Apesar do crime ter acontecido no fim de semana, só agora elas resolveram falar. Na madrugada de domingo, Vanessa já havia desabafado em seu perfil no Facebook e afirmado que não faria registro na polícia.
“Não vou porque eles também não se importam. Não vou fazer exame de corpo de delito, nem na delegacia, nem no médico. Eles estão do outro lado, amigos. Ontem à noite eu me senti minoria. E que ninguém além dos meus pode ser comigo. Nós estamos sós. Não dói”, havia escrito a jovem. A mensagem teve mais de 800 compartilhamentos e o caso ganhou repercussão entre os internautas.
No início desta semana, no entanto, o casal procurou o Centro de Cidadania LGBT, do programa Rio Sem Homofobia, onde recebeu atendimento jurídico e psicológico. O advogado que as atendeu orientou que fizessem a denúncia. Um registro de ocorrência foi feito no próprio Centro e será encaminhado para a Polícia Civil.
Ainda em casa por conta dos machucados, Vanessa conta que agora, mais que a dor, ficou a mágoa. Além de não haver policiamento na Rua Luis de Camões, atrás do Teatro João Cateano, onde aconteceu a agressão, ela conta que as pessoas em volta assistiram ao ataque sem manifestar ajuda.
– Tinham muitas, muitas pessoas perto. O lugar era iluminado, tinha música, etc. O segurança do teatro estava por perto. A Leide perguntou pra ele como ele não fez nada e ele respondeu apenas "não tenho nada com isso. Trabalho para o teatro”. Não sei o que foi pior, as pancadas ou o descaso nítido. As pessoas não se importam.
Apenas um homem tentou ajudar Vanessa, impedindo que os agressores continuassem a espancá-la. Um deles correu e o outro ainda parou para roubar o celular da jovem. Uma senhora, ao ver a cena, também teria gritado por socorro, mas não teve sucesso.
– Você e sua namorada chegam totalmente agredidas e humilhadas em casa e acham mesmo que não existe violência ou machismo. Estava com muita raiva, nem doía nada na hora – contou.
“É a ponta do iceberg”
O coordenador do programa Rio Sem Homofobia, Cláudio Nascimento, conta que o caso das jovens, infelizmente, é mais um entre tantos que ocorrem constantemente. Apenas este ano, ele cita um ativista assassinado em São Gonçalo e agressões a homossexuais no Aterro do Flamengo como outros exemplos da violência diária sofrida por gays, lésbicas, travestis e transexuais.

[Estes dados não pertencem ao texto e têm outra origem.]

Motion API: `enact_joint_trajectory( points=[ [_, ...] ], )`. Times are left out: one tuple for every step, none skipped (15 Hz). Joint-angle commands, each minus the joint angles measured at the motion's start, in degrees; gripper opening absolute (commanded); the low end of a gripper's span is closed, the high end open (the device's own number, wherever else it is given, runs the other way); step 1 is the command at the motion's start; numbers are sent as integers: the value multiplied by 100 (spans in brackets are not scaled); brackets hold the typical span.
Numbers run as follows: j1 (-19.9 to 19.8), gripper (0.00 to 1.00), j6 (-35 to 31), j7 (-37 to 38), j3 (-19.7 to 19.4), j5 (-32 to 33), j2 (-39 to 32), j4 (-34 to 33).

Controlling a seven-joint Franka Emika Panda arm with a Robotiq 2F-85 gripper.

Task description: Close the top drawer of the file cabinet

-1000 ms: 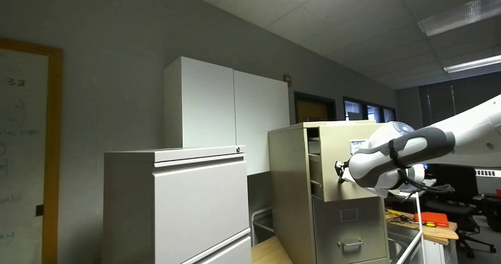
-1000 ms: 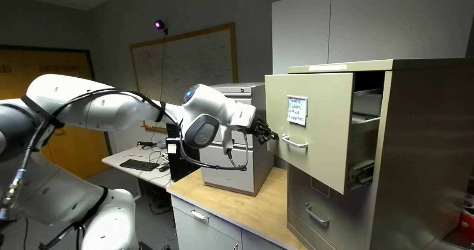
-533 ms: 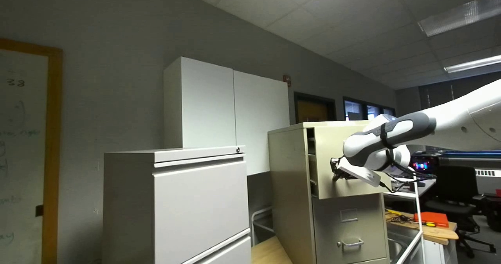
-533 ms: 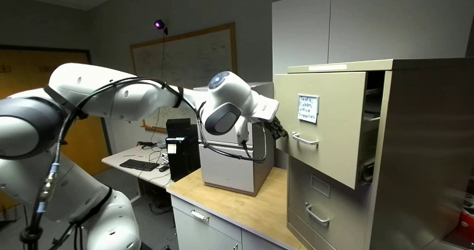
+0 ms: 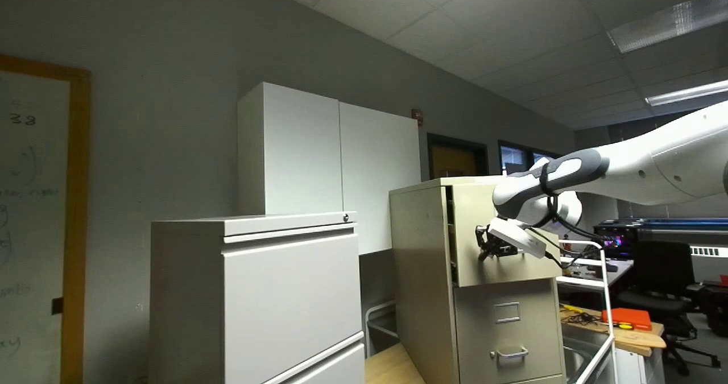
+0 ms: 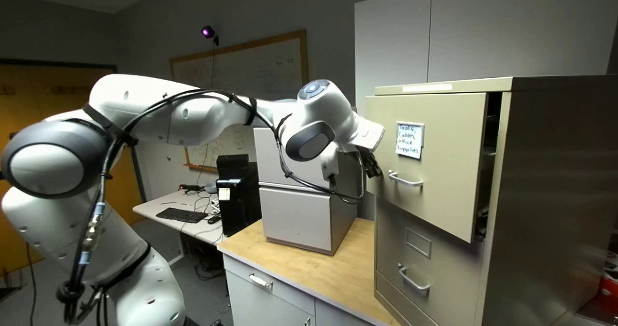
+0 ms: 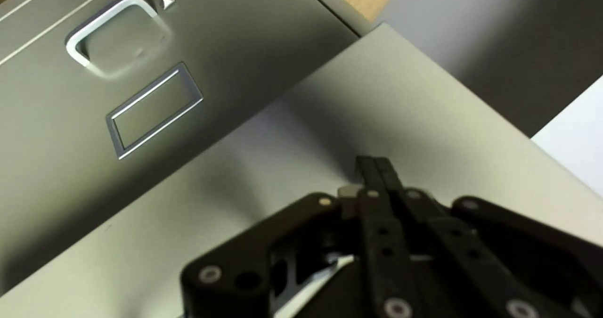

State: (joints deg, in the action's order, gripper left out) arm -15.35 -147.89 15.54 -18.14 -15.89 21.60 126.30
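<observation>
Pinched together, the gripper [image 6: 376,172] touches the ajar top drawer [image 6: 444,162] at nine o'clock from its handle [image 6: 406,181].

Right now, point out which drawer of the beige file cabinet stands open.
The top drawer, bearing the handwritten label: its front juts out from the file cabinet, while the drawer directly below sits flush.
</observation>
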Motion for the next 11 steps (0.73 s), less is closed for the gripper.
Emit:
enact_joint_trajectory(
  points=[
    [263,0,196,-307,-222,-494,-1035,-1122],
    [264,0,350,-354,-260,-574,-1146,-1281],
    [261,0,508,-402,-294,-653,-1258,-1439],
    [246,0,644,-444,-322,-726,-1367,-1587],
    [233,0,795,-481,-342,-807,-1471,-1741],
    [219,0,934,-529,-366,-900,-1594,-1899],
    [202,0,1078,-575,-388,-996,-1708,-2052],
    [179,0,1212,-615,-403,-1086,-1821,-2198],
    [148,0,1324,-659,-415,-1157,-1923,-2325],
    [124,0,1434,-736,-424,-1233,-2016,-2441],
    [87,0,1505,-817,-418,-1217,-2099,-2552]
  ],
)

– Ano passado, tivemos pelo menos 20 homicídios por motivo homofóbico no Rio. Há uma preocupação nossa com o aumento da violência contra a população LGBT. Por mais que tenha avançado o debate, tem havido também uma onda fundamentalista e religiosa, que insiste em invocar valores de rejeição, preconceito e agressão. É um momento de alerta – afirmou.
– Quarenta por cento das pessoas que procuraram os serviços do Rio Sem Homofobia em 2012 foram por denúncias de discriminação. Dá pra ter uma dimensão de como essa violência permanece em patamares muito altos. Esses dados são a ponta do iceberg. Precisaos trabalhar, além da segurança pública, também o respeito. Sinto que há ainda uma banalização desse tipo de crime. É fundamental que todo mundo reaja. A atitude do cidadão que ajudou a Vanessa fez a diferença. Elas poderiam estar mortas – alerta Nascimento.
Quem precisar de ajuda do Rio Sem Homofobia, pode entrar em contato com o Disque Cidadania LGBT, no telefone 0800-0234567. O serviço é 24 horas e os atendentes são treinados para realizar a orientação. É possível ainda buscar ajuda nos quatro Centros de Cidadania LGBT existentes no estado, na Central do Brasil, no Rio; em Niterói, em Duque de Caxias e em Nova Friburgo.
Este ano, mais cinco centros devem ser inaugurados no estado, em Nova Iguaçu, Queimados, Macaé, Volta Redonda e Cabo Frio. No Carnaval, os centros vão funcionar todos os dias, de 28 de fevereiro a 9 de março, entre 9h e 18h. Haverá ainda policiamento especial em áreas onde haverá blocos e festas gays, além de campanha informativa para conscientização e prevenção à violência.